Writer: Mamzèl TessaMamzèl Tessa

"Le sourire est la meilleure façon de faire face à tous les problèmes, d'écraser toutes les peurs, de cacher chaque douleur." Will Smith ***

"T'inquiète, maman... Je vais bien, je t'assure... Ce sont des gens géniaux... Tu me manques aussi... Je finis dans deux semaines..."

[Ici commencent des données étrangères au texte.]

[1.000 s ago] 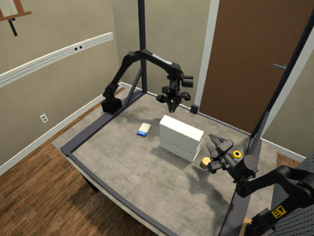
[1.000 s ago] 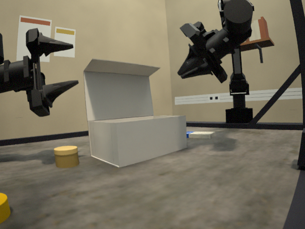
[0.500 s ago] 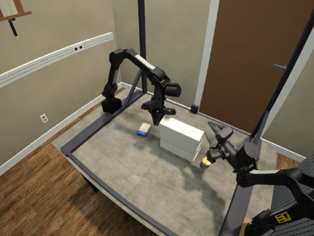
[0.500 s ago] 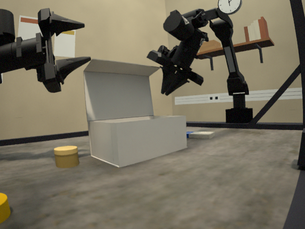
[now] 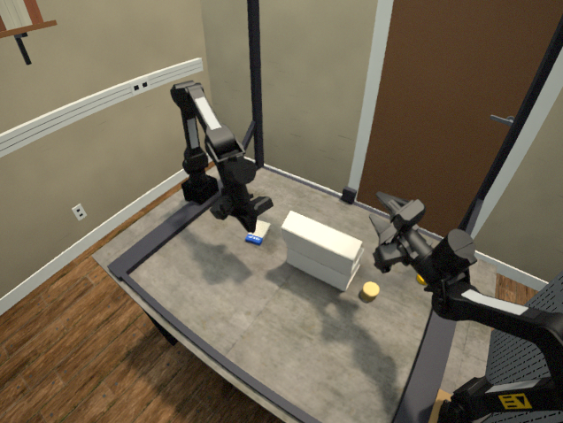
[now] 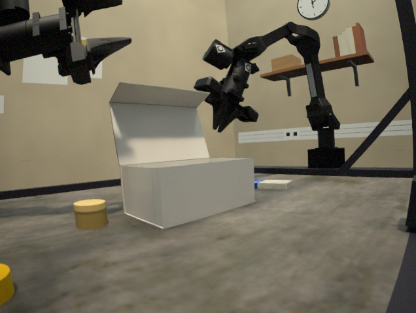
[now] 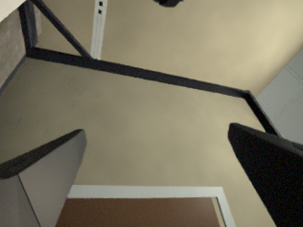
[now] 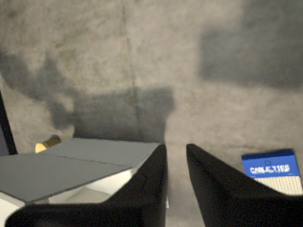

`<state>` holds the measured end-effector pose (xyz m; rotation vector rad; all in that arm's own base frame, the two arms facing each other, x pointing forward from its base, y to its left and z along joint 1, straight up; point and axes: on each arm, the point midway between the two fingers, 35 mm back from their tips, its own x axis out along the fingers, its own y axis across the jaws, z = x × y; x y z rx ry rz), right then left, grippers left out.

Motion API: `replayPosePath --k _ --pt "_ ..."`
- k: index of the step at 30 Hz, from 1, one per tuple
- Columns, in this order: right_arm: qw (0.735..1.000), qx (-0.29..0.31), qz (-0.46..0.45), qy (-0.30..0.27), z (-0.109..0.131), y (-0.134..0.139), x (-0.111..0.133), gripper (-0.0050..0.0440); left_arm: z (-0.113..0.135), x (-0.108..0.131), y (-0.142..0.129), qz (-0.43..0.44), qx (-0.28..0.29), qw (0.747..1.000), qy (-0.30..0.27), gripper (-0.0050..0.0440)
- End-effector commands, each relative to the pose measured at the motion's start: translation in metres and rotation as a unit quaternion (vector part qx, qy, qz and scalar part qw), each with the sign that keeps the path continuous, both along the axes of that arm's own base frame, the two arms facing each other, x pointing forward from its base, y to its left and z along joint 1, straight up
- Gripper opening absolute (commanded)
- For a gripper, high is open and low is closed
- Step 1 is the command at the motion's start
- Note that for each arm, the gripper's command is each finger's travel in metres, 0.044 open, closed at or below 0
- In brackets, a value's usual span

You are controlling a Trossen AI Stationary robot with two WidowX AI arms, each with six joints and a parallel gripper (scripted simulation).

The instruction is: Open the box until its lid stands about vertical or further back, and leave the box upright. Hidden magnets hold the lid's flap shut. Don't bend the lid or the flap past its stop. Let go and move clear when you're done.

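The white box (image 5: 320,254) stands upright in the middle of the table. In the exterior view its body (image 6: 188,190) is open; the lid (image 6: 161,131) stands about vertical, leaning slightly back, with the flap (image 6: 157,95) folded forward at the top. My left gripper (image 5: 380,211) (image 6: 124,19) is wide open and empty, raised in the air beside the box and apart from it; its wrist view shows only wall and door between the fingers. My right gripper (image 5: 250,226) (image 6: 218,128) (image 8: 175,150) points down beyond the box's other end, fingers nearly together with nothing between them. The lid (image 8: 72,167) lies to its lower left.
A blue-and-white cable-ties packet (image 5: 257,234) (image 8: 273,169) lies flat on the table under the right gripper. A yellow round tub (image 5: 369,290) stands near the box's end (image 6: 90,213). Another yellow tub (image 6: 4,284) sits nearer the left arm. Dark frame posts line the table edges.
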<state>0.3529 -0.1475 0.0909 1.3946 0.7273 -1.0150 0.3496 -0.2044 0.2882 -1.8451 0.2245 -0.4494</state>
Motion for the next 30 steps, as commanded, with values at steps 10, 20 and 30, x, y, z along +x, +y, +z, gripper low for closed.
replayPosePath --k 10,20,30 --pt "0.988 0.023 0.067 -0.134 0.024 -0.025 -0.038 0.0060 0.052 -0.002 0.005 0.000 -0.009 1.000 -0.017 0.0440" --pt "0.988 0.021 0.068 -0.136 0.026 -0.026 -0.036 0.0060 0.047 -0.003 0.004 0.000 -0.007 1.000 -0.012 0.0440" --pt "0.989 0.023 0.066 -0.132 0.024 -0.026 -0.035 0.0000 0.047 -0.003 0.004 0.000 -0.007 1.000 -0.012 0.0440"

Un raclement de gorge détourna mon attention de la conversation téléphonique de Crystal que je suivais avec beaucoup trop d'intérêt pour quelqu'un qui n'y était pas totalement concerné. Gardy, son sourire ironique, avait les yeux posés sur moi... pendant un certain temps que cela était devenu gênant.

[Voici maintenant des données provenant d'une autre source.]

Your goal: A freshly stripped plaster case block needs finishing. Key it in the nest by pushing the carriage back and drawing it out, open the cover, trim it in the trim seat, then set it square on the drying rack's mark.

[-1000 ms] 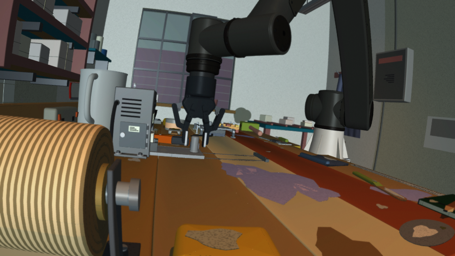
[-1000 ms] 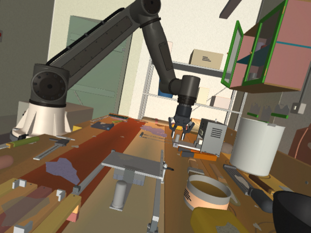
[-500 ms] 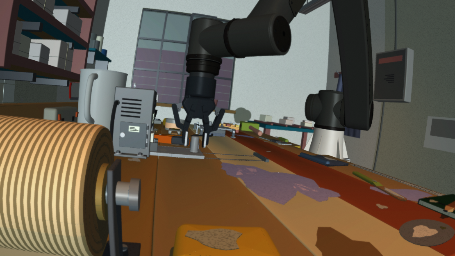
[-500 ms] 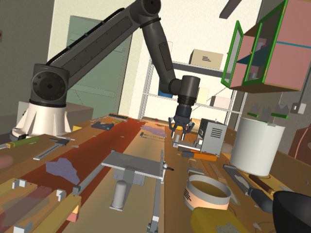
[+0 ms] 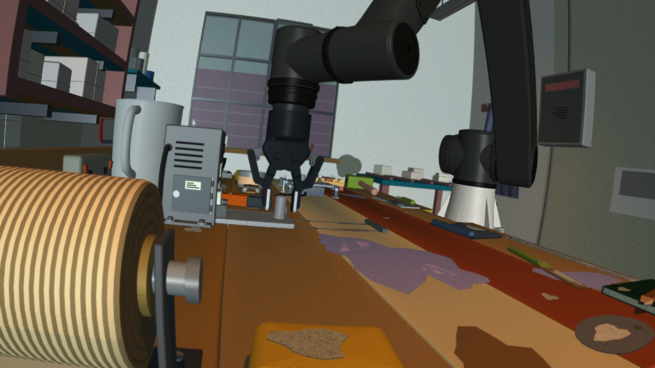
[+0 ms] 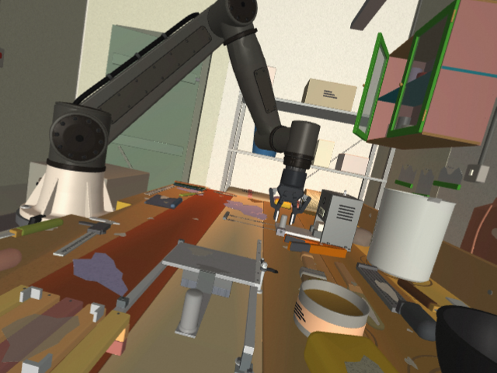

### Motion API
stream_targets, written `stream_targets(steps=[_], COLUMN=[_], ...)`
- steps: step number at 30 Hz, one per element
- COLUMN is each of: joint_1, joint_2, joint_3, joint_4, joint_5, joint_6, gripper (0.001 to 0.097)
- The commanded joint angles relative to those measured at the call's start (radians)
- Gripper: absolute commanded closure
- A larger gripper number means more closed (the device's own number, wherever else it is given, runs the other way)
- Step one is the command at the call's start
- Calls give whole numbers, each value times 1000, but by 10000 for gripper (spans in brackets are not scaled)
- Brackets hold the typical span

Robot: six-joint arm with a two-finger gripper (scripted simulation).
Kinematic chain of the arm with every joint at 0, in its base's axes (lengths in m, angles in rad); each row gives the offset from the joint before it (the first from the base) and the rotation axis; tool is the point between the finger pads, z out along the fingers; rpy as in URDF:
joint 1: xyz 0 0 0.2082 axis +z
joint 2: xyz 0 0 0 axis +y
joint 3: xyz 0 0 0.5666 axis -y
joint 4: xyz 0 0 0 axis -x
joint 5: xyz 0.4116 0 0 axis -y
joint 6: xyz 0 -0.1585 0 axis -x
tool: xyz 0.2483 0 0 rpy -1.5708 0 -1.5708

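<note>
My gripper (image 5: 280, 201) (image 6: 284, 220) hangs straight down with its fingers open on either side of a short grey upright post (image 5: 279, 207) (image 6: 283, 221), and it holds nothing. The post stands on a flat grey carriage plate (image 5: 256, 221) (image 6: 295, 230) riding on thin rails, next to a grey louvred machine box (image 5: 191, 176) (image 6: 337, 219). An orange base (image 6: 319, 248) lies beside the box. Nearer the second side camera, a second grey plate on rails (image 6: 214, 261) carries a grey cylinder (image 6: 190, 310) in front of it. I cannot pick out the plaster block.
A large striped roll (image 5: 68, 265) fills the near left of the side camera's view. A tall white mug (image 5: 142, 137) (image 6: 409, 233) stands behind the machine box. A round tin (image 6: 333, 309), brushes, hand tools and purple patches are scattered along the bench.
</note>
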Motion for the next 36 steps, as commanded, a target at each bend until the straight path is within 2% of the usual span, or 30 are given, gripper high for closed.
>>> stream_targets(steps=[1, 9, 28, 36], joint_1=[0, 0, 0, 1], joint_2=[-1, -1, -1, -2], joint_3=[1, 1, 1, -3], joint_4=[0, 0, 0, 0], joint_5=[0, 0, 0, 3], joint_6=[0, 0, 0, -1], gripper=[501, 511, 891, 901])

_ Quoi ? C'est elle qui parlait pour que j'entende.

_ Mais toi tu écoutais. C'est différent.

_ Commence pas, pitié, lançai-je agacée par ses rectifications.

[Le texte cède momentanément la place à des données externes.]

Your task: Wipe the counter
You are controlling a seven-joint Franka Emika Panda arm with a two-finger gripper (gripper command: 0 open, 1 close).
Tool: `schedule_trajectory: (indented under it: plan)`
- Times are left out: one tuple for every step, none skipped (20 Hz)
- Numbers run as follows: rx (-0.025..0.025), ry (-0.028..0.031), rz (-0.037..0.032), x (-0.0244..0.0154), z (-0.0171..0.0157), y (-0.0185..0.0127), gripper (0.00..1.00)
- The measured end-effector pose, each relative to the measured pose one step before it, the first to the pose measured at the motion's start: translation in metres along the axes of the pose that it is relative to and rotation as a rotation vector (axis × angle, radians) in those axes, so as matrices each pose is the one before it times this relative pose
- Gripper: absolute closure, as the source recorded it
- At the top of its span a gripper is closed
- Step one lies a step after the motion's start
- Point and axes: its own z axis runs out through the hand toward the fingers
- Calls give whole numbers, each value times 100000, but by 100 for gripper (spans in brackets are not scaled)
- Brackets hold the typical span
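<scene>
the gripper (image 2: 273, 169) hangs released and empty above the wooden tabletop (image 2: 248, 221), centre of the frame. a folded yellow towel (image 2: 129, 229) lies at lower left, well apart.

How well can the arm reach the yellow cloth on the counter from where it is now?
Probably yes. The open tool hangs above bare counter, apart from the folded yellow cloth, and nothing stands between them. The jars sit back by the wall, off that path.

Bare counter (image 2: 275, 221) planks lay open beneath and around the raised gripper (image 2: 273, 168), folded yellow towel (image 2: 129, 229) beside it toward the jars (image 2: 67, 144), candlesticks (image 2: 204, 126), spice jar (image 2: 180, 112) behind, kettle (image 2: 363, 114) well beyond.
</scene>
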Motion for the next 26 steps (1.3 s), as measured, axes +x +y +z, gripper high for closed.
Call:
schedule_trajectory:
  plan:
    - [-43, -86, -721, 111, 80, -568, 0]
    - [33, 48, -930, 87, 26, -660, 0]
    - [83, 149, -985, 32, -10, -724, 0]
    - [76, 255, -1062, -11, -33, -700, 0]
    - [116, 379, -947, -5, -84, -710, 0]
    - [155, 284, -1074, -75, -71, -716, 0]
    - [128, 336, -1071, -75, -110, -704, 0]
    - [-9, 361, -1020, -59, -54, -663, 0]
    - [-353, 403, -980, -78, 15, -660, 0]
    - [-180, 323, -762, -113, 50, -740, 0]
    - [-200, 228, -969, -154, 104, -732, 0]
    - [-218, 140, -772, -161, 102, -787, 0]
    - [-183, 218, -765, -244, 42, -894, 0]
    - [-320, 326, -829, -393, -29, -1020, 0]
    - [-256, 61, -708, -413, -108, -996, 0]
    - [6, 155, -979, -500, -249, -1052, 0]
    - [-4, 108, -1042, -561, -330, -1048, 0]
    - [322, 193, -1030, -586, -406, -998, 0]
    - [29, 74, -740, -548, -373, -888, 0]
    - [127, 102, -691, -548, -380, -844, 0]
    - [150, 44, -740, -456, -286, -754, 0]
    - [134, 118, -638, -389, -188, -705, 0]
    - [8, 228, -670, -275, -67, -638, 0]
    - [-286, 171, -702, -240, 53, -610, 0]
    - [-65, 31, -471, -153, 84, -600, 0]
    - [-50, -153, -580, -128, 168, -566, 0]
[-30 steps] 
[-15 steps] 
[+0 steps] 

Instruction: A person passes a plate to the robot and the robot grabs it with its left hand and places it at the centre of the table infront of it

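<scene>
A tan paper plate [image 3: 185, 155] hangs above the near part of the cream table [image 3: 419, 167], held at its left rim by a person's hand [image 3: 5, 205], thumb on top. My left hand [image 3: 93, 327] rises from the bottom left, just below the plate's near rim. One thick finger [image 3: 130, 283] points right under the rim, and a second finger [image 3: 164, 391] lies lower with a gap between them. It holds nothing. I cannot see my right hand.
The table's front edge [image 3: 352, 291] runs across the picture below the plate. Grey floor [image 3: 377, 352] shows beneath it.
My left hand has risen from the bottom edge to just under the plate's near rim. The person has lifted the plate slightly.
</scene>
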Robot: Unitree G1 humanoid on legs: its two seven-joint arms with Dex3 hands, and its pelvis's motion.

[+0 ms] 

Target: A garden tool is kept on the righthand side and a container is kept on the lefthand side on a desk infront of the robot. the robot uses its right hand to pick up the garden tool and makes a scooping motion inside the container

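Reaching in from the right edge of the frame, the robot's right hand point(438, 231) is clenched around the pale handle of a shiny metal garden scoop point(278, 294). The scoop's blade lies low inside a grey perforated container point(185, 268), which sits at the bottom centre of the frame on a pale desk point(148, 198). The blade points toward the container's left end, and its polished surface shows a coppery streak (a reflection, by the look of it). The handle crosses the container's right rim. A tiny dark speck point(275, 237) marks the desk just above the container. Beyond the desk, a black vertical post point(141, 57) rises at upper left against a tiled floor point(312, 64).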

Il prit place à côté de moi sur la table de la salle à manger et m'ôta des mains l'objet que je tenais. C'était notre vieil album de famille. Il en feuilleta quelques pages, un sourire croissant à chaque changement de photo. Il ne manquait pas de lancer des commentaires pinçant çà et là. "Dieu, ce que t'étais moche à l'époque ! Et dire que je te trouvais belle ! " "Ça, aussi ridicule que c'est, c'était forcément pour te punir." "C'est quoi ce déguisement affreux que tu portais ? Je parie qu'avec tu te croyais la plus élégante." J'osai jeter un coup d'oeil sur la dernière photographie qu'il commentait et éclatai de rire. J'avais les cheveux coiffés en ces étranges nattes que je détestais tant et de mes épaules deux énormes volants émergeaient, prolongés par les bras maigrelets de la gamine de six ou sept ans que j'étais. Je n'en revenais pas que j'aie gardé une horreur pareille. Nous éclatâmes de rire.


_ Il y a quoi de si drôle ? Demanda notre fils qui venait se chercher de quoi combler son vide gastrique.

Il s'approcha de nous, lança une œillade dégoûtée et comme si ce n'était pas assez explicite clôtura la sentence d'un "T'étais très moche, maman. Vraaaaiment très moche."

_ Il n'y a pas que moi à avoir battu certains records, lançai-je pour ma défense.

Je changeai de section et allai dans les clichés de l'enfance de mon mari en quête d'une ou deux photographies dont le ridicule avoisinerait les miennes. Perdue dans mes recherches je ne prêtai pas grande attention à Gardy qui s'était levé de la table.

_ Chérie ?

_ Attends-moi. Je finirai par trouver.

_ Nous avons de la visite.

Tiens ! Qui cela peut-il bien être ?

Je levai la tête et vis à mon grand étonnement ma mère. Sans cacher ma surprise je me renseignai sur la date de son retour au pays.

Elle était rentrée la veille et était passée voir comment j'allais, m'avait-elle dit. Je la remerciai de son attention. C'était un peu tendu entre nous depuis qu'elle fut mise au courant par Gardy que je refusais de me faire soigner pour mon carcinome. Mais elle m'appelait et nous nous parlions au quotidien.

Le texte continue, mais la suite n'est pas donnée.